* Exercise requirements
Copy, exactly and without additions, every line in the records below from the one holding "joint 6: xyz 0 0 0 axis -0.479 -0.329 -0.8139" through the one holding "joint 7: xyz", both ends included.

* Supplied records
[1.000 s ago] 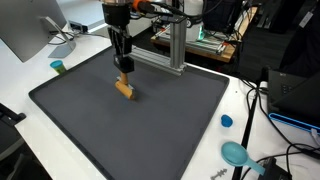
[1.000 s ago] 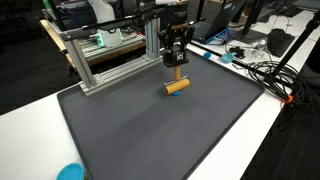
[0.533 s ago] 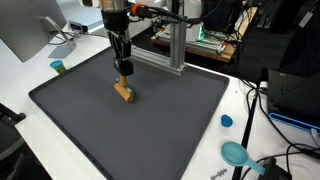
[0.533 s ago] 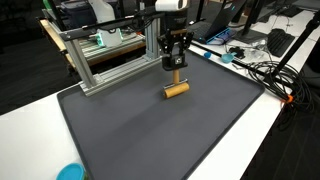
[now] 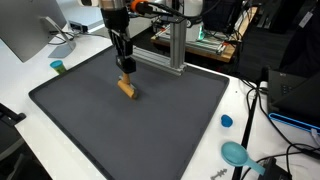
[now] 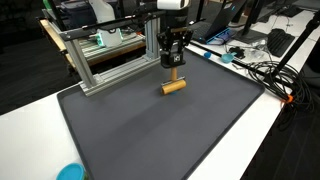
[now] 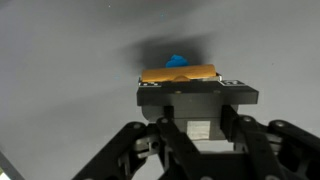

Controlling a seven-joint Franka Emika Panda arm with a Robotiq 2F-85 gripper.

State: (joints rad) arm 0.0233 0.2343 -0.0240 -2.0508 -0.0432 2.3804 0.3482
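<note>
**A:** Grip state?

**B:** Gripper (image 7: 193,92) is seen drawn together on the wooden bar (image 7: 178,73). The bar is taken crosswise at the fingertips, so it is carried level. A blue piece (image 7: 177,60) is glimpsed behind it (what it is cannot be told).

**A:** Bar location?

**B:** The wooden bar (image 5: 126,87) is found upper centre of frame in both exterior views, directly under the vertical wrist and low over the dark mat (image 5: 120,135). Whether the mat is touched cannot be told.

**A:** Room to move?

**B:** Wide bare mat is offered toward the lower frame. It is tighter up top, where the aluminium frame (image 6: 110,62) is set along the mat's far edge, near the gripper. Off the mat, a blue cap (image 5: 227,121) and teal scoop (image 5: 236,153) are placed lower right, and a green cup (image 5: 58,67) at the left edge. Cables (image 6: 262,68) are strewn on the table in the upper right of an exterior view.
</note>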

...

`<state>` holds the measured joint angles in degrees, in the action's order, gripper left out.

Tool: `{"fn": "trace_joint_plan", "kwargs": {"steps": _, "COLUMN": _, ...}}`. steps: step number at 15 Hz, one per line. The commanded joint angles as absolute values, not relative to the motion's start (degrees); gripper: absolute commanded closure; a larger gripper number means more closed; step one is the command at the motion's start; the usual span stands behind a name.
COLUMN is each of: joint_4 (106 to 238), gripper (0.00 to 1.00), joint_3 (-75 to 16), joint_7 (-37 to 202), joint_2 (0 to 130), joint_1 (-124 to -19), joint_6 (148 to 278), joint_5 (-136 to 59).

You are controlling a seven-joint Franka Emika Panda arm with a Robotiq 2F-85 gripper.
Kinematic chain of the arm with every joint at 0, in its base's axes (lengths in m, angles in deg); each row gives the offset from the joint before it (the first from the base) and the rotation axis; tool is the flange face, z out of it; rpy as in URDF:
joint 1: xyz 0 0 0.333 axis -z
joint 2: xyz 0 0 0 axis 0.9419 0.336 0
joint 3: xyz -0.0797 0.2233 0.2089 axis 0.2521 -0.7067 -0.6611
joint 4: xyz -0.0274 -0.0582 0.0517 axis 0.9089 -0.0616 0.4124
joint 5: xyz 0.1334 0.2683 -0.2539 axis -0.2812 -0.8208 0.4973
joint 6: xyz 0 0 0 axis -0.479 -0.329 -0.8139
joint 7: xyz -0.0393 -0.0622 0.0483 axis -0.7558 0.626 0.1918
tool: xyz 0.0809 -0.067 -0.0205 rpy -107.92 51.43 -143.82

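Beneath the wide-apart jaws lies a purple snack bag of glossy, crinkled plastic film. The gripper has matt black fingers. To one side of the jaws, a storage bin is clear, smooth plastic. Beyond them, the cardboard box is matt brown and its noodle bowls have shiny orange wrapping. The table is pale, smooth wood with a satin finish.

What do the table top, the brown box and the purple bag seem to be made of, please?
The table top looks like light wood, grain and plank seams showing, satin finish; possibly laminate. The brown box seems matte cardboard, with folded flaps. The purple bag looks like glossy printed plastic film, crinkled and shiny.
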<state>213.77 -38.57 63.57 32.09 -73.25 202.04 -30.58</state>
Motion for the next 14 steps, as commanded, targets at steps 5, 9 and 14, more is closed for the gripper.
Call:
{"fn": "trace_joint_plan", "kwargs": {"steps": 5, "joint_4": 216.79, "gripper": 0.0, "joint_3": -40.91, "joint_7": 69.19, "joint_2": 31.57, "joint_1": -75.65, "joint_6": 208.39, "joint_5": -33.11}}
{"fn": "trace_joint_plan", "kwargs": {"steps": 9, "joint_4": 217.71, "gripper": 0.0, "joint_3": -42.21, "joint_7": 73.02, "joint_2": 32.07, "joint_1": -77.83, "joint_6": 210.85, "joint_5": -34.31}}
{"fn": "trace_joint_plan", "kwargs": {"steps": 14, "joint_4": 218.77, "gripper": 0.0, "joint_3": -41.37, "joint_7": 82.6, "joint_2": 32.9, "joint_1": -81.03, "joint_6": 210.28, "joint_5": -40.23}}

* The answer
joint 6: xyz 0 0 0 axis -0.479 -0.329 -0.8139
joint 7: xyz -0.0393 -0.0622 0.0483 axis -0.7558 0.626 0.1918

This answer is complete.